Data listing section start

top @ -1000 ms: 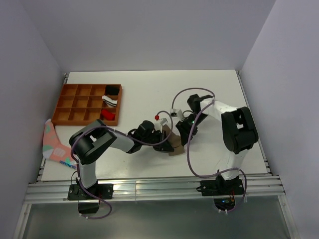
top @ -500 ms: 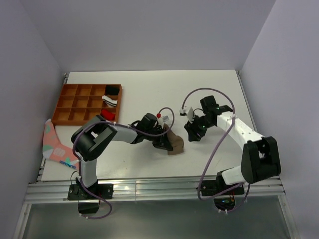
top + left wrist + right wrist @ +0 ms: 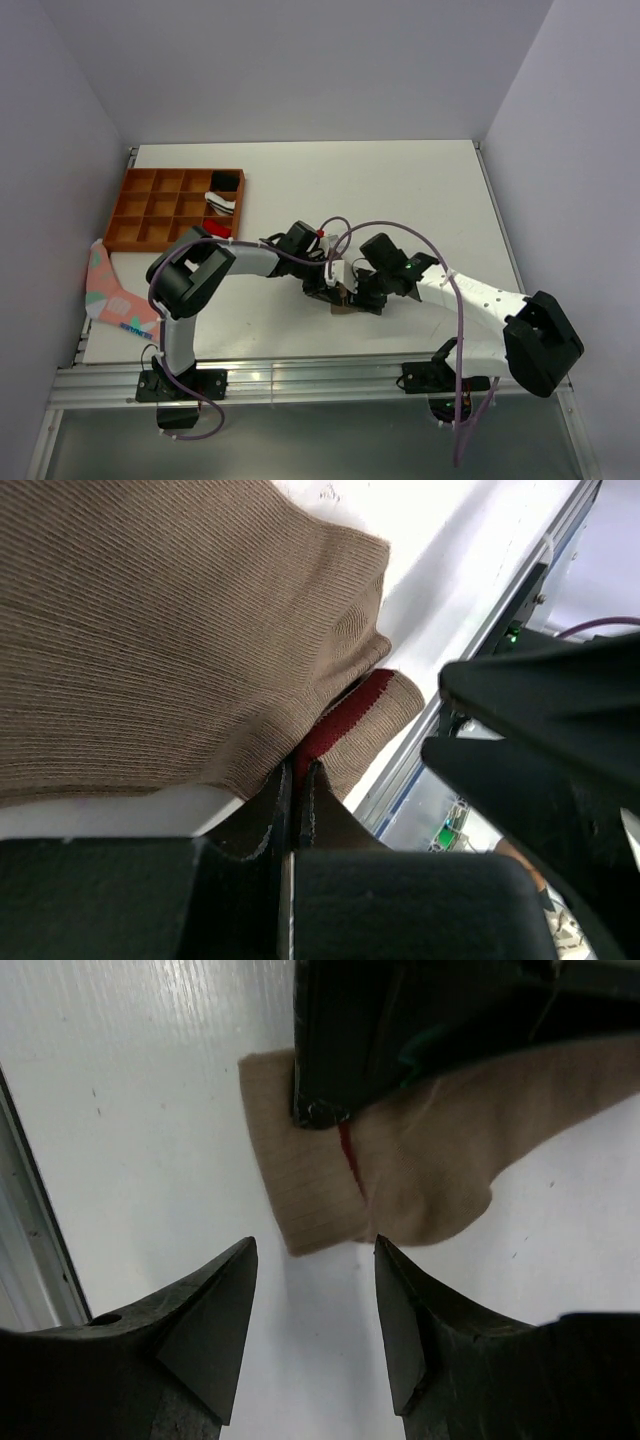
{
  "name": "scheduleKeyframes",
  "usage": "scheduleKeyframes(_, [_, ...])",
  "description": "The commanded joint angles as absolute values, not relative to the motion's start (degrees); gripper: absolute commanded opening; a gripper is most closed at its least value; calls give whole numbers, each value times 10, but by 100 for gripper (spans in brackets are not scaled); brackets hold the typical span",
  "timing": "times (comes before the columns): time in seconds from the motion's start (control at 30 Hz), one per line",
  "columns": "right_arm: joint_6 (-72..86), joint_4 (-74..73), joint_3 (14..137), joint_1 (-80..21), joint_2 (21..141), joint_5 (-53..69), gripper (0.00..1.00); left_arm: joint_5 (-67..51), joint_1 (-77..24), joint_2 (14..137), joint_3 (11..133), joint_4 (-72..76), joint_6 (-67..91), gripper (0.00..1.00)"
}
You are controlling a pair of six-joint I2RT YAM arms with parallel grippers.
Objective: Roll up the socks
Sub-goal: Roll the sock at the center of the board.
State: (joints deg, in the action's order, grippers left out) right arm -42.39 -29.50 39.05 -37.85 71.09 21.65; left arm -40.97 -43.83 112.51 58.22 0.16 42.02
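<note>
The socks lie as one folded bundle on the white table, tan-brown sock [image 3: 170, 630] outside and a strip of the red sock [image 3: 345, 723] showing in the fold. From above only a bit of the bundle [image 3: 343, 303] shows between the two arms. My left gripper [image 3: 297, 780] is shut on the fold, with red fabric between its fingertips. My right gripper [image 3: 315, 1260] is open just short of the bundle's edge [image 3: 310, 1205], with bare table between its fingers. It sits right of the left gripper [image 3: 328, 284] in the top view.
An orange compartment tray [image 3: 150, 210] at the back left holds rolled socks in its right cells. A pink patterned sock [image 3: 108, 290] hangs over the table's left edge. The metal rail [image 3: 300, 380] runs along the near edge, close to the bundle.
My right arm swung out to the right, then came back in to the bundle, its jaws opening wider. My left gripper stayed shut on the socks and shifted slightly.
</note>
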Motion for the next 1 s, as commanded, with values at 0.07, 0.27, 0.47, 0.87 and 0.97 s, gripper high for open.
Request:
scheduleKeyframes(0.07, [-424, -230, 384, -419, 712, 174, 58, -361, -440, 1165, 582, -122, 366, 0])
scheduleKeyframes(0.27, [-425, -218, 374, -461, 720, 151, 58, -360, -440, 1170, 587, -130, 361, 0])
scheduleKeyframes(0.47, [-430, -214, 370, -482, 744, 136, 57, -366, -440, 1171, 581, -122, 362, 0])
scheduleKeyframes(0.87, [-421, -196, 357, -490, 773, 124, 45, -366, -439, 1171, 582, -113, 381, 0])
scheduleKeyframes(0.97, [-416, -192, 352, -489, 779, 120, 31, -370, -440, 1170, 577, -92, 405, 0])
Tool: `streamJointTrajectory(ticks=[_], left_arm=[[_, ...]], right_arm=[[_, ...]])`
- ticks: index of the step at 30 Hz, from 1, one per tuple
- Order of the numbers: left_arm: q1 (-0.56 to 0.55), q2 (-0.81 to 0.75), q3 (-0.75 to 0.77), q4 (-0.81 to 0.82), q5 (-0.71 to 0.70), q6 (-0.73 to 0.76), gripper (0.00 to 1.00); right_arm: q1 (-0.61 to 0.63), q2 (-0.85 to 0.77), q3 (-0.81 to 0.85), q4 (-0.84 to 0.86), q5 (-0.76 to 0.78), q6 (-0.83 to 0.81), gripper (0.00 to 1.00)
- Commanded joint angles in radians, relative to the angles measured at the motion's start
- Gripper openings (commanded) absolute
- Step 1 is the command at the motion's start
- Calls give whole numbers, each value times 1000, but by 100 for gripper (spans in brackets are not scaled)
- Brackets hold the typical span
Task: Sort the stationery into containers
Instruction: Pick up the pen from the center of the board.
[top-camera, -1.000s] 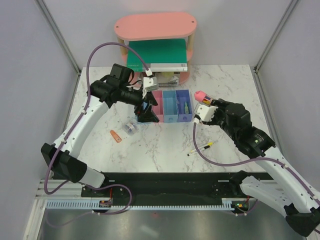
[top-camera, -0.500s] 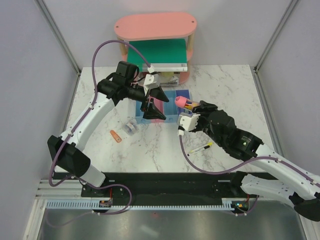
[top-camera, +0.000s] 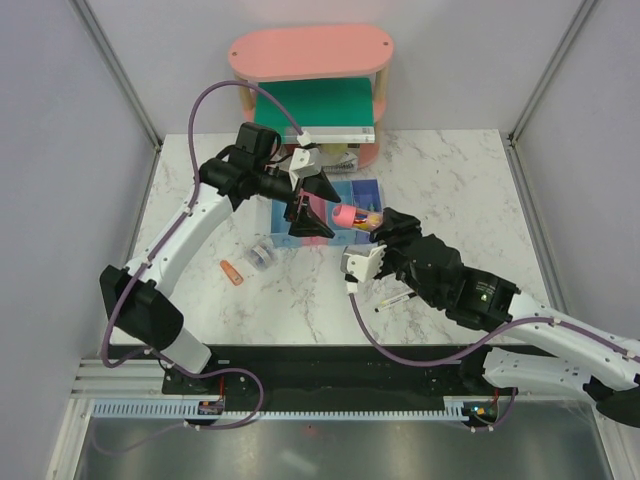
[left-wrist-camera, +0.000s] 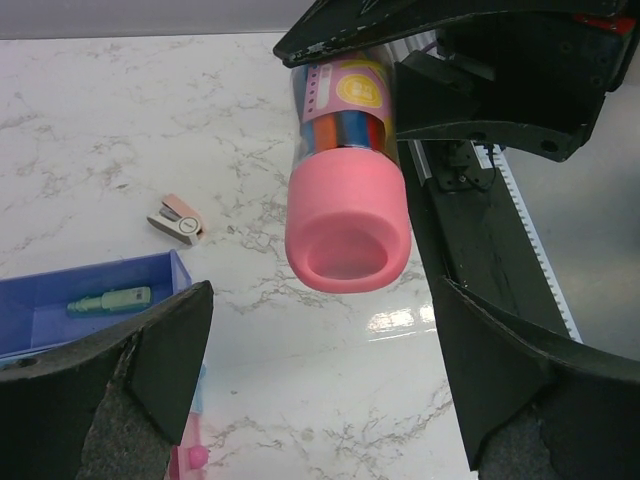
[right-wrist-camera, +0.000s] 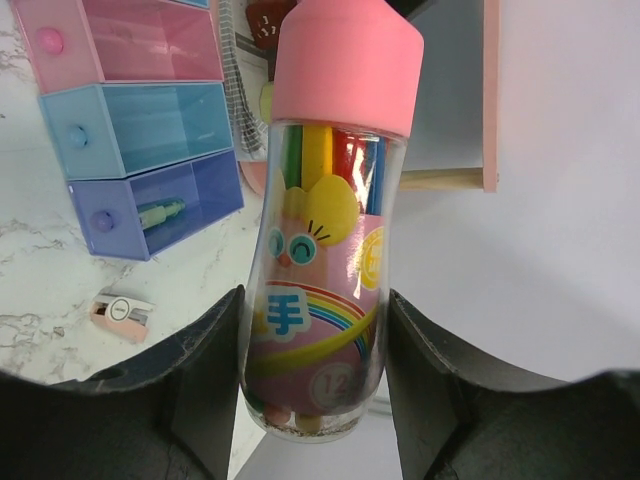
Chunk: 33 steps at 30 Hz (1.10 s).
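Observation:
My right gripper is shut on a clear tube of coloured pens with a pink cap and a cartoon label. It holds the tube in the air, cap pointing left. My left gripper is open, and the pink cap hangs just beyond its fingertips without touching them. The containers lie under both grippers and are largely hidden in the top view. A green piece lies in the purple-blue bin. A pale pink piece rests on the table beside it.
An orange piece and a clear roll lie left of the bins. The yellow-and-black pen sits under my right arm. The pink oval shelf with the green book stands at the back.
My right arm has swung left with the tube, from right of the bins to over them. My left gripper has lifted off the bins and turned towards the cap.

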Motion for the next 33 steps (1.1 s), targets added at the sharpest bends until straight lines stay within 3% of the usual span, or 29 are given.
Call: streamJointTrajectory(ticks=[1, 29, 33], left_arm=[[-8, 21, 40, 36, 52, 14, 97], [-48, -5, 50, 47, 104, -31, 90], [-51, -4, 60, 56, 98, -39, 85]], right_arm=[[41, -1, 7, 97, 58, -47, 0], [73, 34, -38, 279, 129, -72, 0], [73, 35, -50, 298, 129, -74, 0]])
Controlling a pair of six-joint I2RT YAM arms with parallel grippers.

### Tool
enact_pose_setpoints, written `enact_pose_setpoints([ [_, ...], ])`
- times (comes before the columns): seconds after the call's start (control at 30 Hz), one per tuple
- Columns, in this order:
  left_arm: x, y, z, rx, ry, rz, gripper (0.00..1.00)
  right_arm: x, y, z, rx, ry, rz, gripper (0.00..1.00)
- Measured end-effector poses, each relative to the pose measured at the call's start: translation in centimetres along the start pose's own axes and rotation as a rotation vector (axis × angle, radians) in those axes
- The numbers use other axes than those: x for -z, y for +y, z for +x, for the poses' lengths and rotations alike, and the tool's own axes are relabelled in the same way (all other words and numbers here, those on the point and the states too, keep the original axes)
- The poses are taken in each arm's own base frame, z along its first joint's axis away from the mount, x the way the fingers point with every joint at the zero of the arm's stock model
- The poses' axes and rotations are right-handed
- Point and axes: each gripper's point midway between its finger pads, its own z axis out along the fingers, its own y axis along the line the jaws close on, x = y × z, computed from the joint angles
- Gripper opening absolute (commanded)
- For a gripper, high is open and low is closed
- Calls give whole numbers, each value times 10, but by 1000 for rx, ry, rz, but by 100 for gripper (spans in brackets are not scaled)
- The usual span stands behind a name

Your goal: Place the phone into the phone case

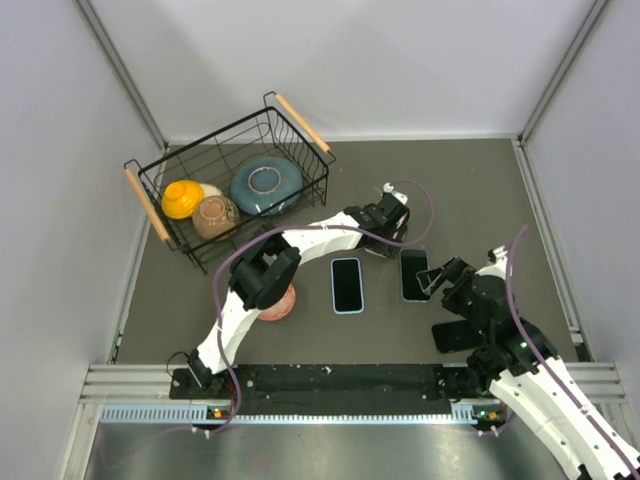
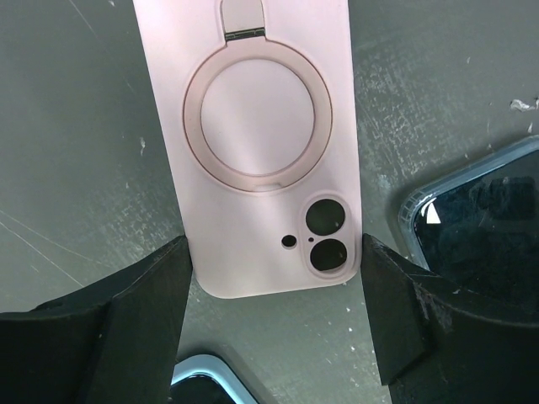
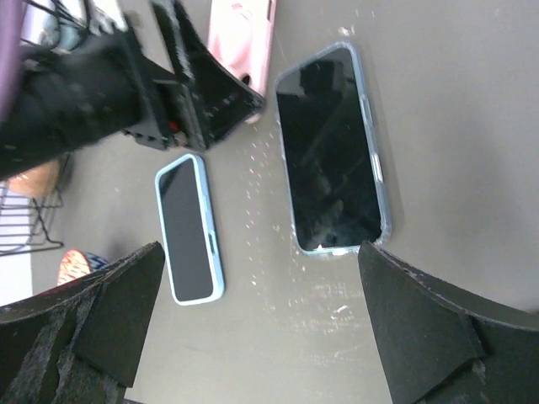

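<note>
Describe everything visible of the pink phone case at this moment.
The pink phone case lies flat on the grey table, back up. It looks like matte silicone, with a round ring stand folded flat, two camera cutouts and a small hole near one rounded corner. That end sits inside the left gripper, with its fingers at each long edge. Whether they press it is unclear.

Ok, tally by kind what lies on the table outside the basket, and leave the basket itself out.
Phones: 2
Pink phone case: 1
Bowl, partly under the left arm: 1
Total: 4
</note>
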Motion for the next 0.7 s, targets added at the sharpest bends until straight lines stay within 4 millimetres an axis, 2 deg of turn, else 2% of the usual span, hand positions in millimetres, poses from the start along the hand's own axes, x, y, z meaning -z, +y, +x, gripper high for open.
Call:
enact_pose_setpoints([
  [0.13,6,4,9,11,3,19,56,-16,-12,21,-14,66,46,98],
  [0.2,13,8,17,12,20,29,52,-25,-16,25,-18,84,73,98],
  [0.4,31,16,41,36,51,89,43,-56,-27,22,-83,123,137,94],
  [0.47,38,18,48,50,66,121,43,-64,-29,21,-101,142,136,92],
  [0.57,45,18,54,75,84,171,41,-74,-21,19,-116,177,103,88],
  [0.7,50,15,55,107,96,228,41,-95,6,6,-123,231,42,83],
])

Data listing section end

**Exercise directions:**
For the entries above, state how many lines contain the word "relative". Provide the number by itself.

**Written response:**
3